STOCCARDA - La piccola Smart vuole andare in paradiso. Due decenni dopo aver inventato un'auto rivoluzionaria, Daimler, insieme al principale azionista cinese Geely, vuole schiacciare il tasto reset, con una svolta di 360 gradi che porterà ad abbandonare le forme note per sposare quelle di un suv compatto elettrico.

Il debutto dell'eSUV in forma di concept è previsto per lo IAA 2021, il Salone tedesco dell'auto che si dovrebbe svolgere, Covid permettendo, nel prossimo mese di settembre a Monaco, con lancio sul mercato atteso per il 2022. La nuova Smart potrà contare su una lunghezza di oltre 4 metri (non pochi per un elettrica) e su spazio per 5 passeggeri. Per intenderci le dimensioni della Mercedes EQA. Obiettivo trasformare Smart nel leader della produzione di veicoli elettrici premium urbani e connessi.

Minimo ingombro, massimo spazio

I tempi in cui i tecnici si impegnavano per la miniaturizzazione delle dimensioni, arrivando a un veicolo di appena 2,70 metri, si può definire concluso. Per buona pace di chi, sfruttando le caratteristiche della Smart ha potuto finora parcheggiare ad angolo retto rispetto alla direzione di marcia. La piccola tedesco manterrà comunque uno sfruttamento massimo dello spazio interno - complice anche la tecnologia elettrica - che, a parità di dimensioni, nessuna rivale potrà offrire.

Previsti una lunga serie di dispositivi intelligenti come la chiave digitale trasformata in un'app dello smartphone, aggiornamenti del software di gestione in tempo reale "on air" attraverso la rete e un sistema di infotainment simile al Mbux visto sui modelli più grandi della Casa della Stella."Il nuovo capitolo Smart sarà cool e sexy, più fresco, sportivo e adulto, ricco e soprattutto migliorato in termini di qualità", dice il capo del design Gorden Wagener.

Nessuna nostalgia

Un addio al passato celebrato senza tristezza. Primo perché oggi la metà di Smart è nelle mani dei cinesi di Geely che sembrano avere idee diverse (e più premium) sul marchio nato a Stoccarda. Secondo perché - Italia a parte - i volumi di vendita della piccola tedesca sono stati raramente soddisfacenti (così come i profitti). D'altronde, la costruzione di piccole auto con prezzi di listino ridotti è un'equazione senza soluzione per Daimler, così come per tutti gli altri produttori made in Germany.

Al primo sguardo restano le maniglie delle porte nascoste e il grande tetto panoramico. Se il design resterà nelle mani dei tedeschi, tutto il resto sarà gestito da Geely, tanto che il nuovo suv Smart non sarà sviluppato sulla piattaforma MFA di Daimler ma utilizzerà invece la Sustainable Experience Architecture (SEA), un pianale progettato per elettriche con autonomie di oltre 700 chilometri e sul quale Geely produce anche la 001 del suo brand premium Zeekr e la Lynk&Co Zero (con Volvo).

All'esterno Wagener e il suo team ha cancellato il simpatico ghigno della Smart dal frontale ma ha lasciato una verniciatura a contrasto che fa galleggiare il tetto sopra l'abitacolo, come la parte alta di un berretto da baseball. Il logo è stato pesantemente ritoccato. "Abbiamo anche colto l'opportunità di reinventare il marchio", dice Wagener, tirando fuori per un momento dal cassetto i fogli con le immagini dell'auto.  

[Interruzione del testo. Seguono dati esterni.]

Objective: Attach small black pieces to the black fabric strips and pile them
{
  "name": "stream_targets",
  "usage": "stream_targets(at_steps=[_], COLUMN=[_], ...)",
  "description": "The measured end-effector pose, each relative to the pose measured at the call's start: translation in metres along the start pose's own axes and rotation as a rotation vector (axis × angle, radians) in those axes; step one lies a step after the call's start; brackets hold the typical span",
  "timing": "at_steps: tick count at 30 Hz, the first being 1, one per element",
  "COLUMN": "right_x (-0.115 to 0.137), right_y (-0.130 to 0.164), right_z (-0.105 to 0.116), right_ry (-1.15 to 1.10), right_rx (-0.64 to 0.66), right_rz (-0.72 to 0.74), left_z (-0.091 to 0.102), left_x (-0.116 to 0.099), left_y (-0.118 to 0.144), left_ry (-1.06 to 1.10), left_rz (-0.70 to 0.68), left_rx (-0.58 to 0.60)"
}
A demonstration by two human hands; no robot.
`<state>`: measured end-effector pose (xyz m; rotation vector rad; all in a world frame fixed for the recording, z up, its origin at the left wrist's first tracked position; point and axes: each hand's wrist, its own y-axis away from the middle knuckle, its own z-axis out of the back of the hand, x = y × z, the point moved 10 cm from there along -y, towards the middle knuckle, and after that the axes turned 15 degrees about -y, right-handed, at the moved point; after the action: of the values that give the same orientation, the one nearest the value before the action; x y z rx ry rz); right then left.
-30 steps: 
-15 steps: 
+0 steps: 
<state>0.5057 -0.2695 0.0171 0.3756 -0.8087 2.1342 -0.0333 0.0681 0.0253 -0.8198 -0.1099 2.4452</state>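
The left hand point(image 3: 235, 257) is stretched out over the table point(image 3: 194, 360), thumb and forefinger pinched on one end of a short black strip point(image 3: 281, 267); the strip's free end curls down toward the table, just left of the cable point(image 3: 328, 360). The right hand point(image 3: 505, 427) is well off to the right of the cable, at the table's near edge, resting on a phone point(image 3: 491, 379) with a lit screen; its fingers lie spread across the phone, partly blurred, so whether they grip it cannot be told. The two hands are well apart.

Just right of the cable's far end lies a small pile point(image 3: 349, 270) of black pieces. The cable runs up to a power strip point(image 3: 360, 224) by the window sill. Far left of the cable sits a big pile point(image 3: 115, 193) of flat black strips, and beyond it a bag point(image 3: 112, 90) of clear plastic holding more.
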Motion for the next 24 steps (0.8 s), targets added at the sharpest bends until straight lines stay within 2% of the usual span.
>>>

Ci sono poi elementi luminosi lungo la carrozzeria, che possono anche essere utilizzati per comunicare con altri utenti della strada, perfetti per la condivisione di messaggi e altro nelle città del futuro. Meno particolare della Smart originale, ma sicuramente forme, stile e design sono pronti ad aumentare velocemente il numero dei clienti potenziali. E se la combinazione di design tedesco, produzione cinese, trazione elettrica, ambiente premium e nuovo approccio high-tech si tradurrà in un prezzo accessibile - come garantiscono in Daimler - la nuova Smart potrebbe diventare un bestseller del mercato.